Concord Superintendent Kathleen Murphy, right, led the district for the last five years. Credit: CATHERINE McLAUGHLIN/Monitor staff

The Concord school district was at a crossroads and knew it needed the right leader to move forward.

In the throes of both a global pandemic and the fallout from a grossly mishandled sexual assault case involving a teacher and students, the district required stability.

Faced with the decision to choose Kathleen Murphy as the next superintendent in 2020, school board members were divided. While Murphy brought with her a library of experience as a teacher, principal and superintendent, she also had some up and downs in her career.

Five years later, no one is questioning if she was the right choice.

“Today we have people who enjoy working together, that are unafraid to share struggles and challenges that are occurring. We have a board and a board-superintendent relationship that feels mutual and open,” school board member Barb Higgins said. “No one is afraid to take a risk or share something or make a decision on the job that some might disagree with.”
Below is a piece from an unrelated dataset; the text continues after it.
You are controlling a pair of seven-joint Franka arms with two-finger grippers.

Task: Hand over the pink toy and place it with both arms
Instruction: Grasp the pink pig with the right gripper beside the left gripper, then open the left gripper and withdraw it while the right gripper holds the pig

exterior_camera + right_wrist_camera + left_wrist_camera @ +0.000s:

Murphy passed away Tuesday night at the age of 76. While she had been on medical leave, both her illness and her death were sudden.

“I love the work that I do, and I love it every single day,” Murphy said in February. “I don’t know what will transpire in [20]26 but I think, for me, the bottom line is that I have an opportunity to spend some more time here and doing the work that is so important.”

With her contract ending earlier this year, she had agreed to stay on for another. Murphy was the epitome of someone passionate about their job, and it wasn’t easy for her to request medical leave.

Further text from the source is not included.